We should also be thinking about how our system of justice is and isn’t working for people. Judge-made doctrines like qualified immunity have slammed the courthouse doors to those looking to hold police accountable for abuses. Laws like the 1996 Prison Litigation Reform Act pose huge barriers to incarcerated people bringing civil rights cases. Congress should open our courts so that people can vindicate their rights.

The Biden administration and the new Congress are poised to prioritize democracy reform. How does this agenda intersect with the issue of court reform?

So many of the problems in our courts come from the fact that our political branches aren’t sufficiently representative and responsive to the public.
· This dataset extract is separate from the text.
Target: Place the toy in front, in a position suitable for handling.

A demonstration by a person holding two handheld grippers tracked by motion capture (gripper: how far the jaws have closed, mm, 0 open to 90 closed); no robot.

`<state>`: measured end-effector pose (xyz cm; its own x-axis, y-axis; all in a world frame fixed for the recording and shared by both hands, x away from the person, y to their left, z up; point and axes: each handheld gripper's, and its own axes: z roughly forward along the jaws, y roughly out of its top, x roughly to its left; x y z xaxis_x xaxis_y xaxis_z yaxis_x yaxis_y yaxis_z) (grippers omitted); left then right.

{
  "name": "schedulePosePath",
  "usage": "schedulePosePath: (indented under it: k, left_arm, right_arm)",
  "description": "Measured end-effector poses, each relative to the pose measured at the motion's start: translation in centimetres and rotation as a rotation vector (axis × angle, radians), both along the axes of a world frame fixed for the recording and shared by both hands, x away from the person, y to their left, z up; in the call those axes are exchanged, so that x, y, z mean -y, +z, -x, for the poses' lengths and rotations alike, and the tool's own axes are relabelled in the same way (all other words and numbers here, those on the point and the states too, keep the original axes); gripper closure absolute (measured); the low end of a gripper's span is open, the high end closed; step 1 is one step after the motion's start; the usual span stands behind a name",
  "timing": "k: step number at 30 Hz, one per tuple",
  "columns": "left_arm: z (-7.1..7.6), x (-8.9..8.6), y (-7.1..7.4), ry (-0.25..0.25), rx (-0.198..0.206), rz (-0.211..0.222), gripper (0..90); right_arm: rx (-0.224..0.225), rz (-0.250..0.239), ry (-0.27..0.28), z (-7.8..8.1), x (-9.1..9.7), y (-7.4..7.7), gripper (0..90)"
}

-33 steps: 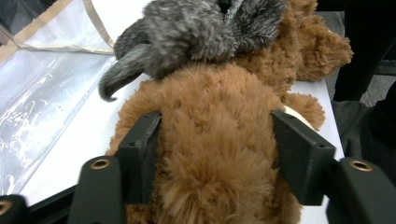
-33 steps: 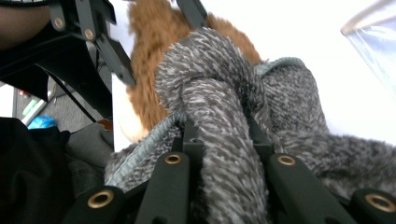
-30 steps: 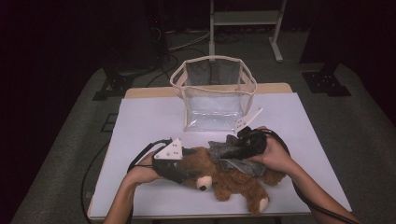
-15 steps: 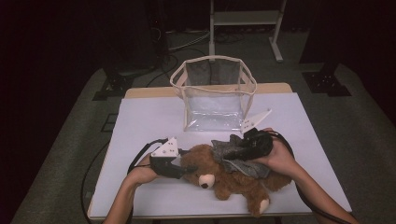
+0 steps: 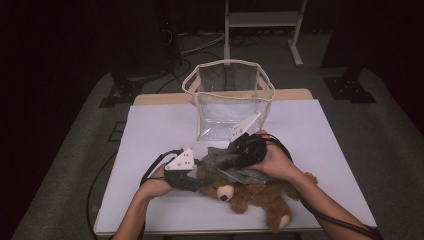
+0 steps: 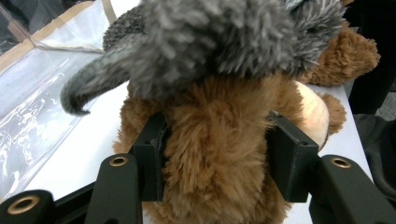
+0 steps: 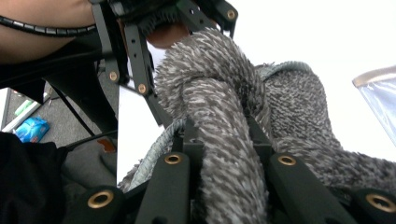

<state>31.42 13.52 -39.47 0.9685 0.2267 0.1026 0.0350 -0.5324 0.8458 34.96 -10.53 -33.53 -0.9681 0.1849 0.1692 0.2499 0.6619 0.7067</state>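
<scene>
Pulling the grey knitted garment off the brown teddy bear goes best with opposed tension: the left gripper, jaws clenched on the bear's plush body, anchors it on the white counter while the right gripper, jaws clamped on a garment fold, draws steadily away toward the clear bag.

High view looks down from above; both gripper views sit close, sharing the teddy bear.

Left gripper low, jaws just closed, clamped tight. Right gripper pointing left, jaws pinched. Forearms angled inward.
</scene>
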Motion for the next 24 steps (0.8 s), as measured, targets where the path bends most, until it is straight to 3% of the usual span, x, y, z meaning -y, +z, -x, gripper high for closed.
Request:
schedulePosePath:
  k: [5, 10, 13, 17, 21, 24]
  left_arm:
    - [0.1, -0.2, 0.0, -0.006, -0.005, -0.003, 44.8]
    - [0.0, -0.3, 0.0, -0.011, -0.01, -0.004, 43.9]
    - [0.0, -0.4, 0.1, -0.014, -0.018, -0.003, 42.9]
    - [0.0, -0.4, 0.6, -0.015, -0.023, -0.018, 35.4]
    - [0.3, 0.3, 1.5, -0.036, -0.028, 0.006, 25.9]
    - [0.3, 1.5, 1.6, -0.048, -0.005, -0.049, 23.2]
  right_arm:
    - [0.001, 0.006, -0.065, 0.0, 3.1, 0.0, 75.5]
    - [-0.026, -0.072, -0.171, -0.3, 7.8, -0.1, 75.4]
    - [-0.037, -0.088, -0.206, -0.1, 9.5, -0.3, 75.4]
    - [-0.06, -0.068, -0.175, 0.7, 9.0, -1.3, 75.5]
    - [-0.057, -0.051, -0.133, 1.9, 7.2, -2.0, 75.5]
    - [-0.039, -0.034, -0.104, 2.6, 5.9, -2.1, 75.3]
This makes it harder for the public to advocate for strong judicial nominees. It means that a lot of issues that should be addressed legislatively end up getting booted to the courts. And most consequentially, it means that Congress only rarely uses its power to undo harmful Supreme Court decisions, even though in many instances the Court has left that option open.

Fixing our democracy is a tall order, but Congress will have the chance to consider key legislation. The For the People Act (H.R. 1) would expand voting rights, reform our campaign finance system, end extreme gerrymandering, and do much more. And the Voting Rights Restoration Act (H.R. 4) would restore vital protections against discrimination that were gutted by the Supreme Court in 2013. If we have a government that’s really by, for, and of the people, that will make the courts less important. That’s good news for the courts, and for all of us.